Personnellement, si des Bretons ou des Corses voulaient vraiment l'indépendance, je trouverais normal et juste que l'Etat ne fasse pas que les consulter eux, mais nous consulte tous pour savoir si on accepte de se séparer de telle ou telle région.

le 16 octobre 2012 à 12:50RépondreAlerter

Sara Gordon

Des Bretons ou des Corses voulaient vraiment l'indépendance, je trouverais normal et juste que l'Etat ne fasse pas que les consulter eux, mais nous consulte tous pour savoir si on accepte de se séparer.

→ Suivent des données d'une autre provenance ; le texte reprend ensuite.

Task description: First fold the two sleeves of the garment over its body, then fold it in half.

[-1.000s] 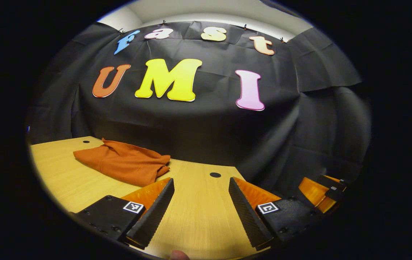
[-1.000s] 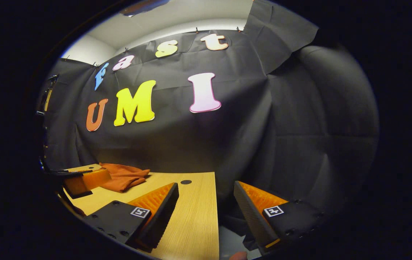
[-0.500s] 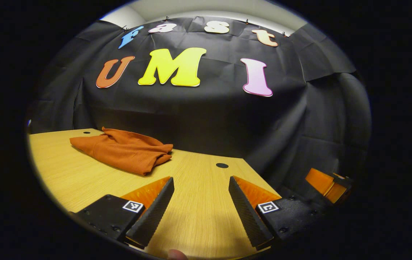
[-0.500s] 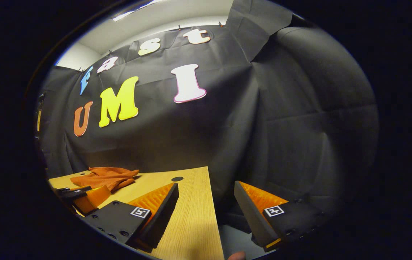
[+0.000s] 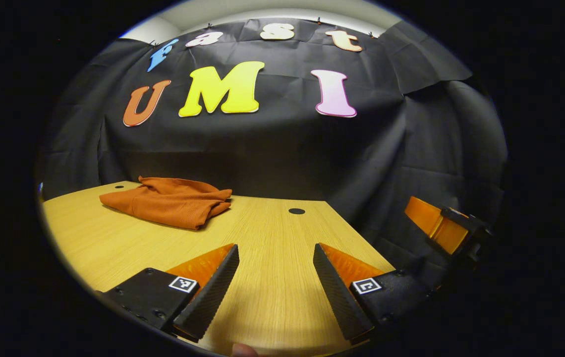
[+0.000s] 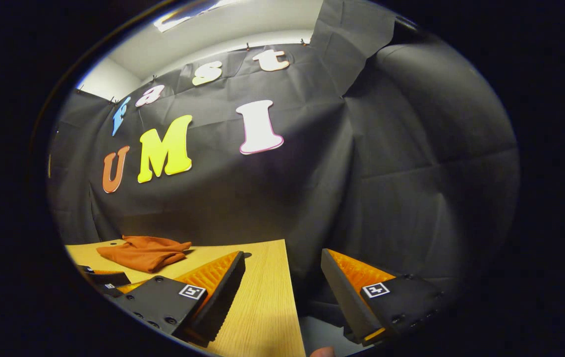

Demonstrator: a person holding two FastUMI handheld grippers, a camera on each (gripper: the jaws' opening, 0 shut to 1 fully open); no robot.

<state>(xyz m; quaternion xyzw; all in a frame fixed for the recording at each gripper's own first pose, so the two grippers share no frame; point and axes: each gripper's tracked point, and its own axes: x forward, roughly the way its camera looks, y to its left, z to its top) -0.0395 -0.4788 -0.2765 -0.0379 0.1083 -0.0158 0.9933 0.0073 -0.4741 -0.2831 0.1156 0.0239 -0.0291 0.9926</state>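
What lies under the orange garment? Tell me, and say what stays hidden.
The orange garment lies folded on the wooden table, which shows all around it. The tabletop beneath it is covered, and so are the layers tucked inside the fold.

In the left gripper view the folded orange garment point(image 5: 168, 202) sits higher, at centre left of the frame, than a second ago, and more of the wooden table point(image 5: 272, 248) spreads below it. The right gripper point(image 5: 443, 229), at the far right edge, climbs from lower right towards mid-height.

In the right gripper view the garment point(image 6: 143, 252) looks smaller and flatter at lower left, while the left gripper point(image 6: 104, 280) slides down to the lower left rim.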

le 14 octobre 2012 à 12:50RépondreAlerter

Rio Ferdinand

Bretons ou des Corses voulaient vraiment l'indépendance, je trouverais normal et juste que l'Etat ne fasse pas que les consulter eux, mais nous consulte tous pour savoir si on accepte de se séparer de telle ou telle région.

le 11 octobre 2012 à 12:50RépondreAlerter

Victor Kirkland

Des Bretons ou des Corses voulaient vraiment l'indépendance, je trouverais normal et juste que l'Etat ne fasse pas que les consulter eux, mais nous consulte tous pour savoir si on accepte de se séparer.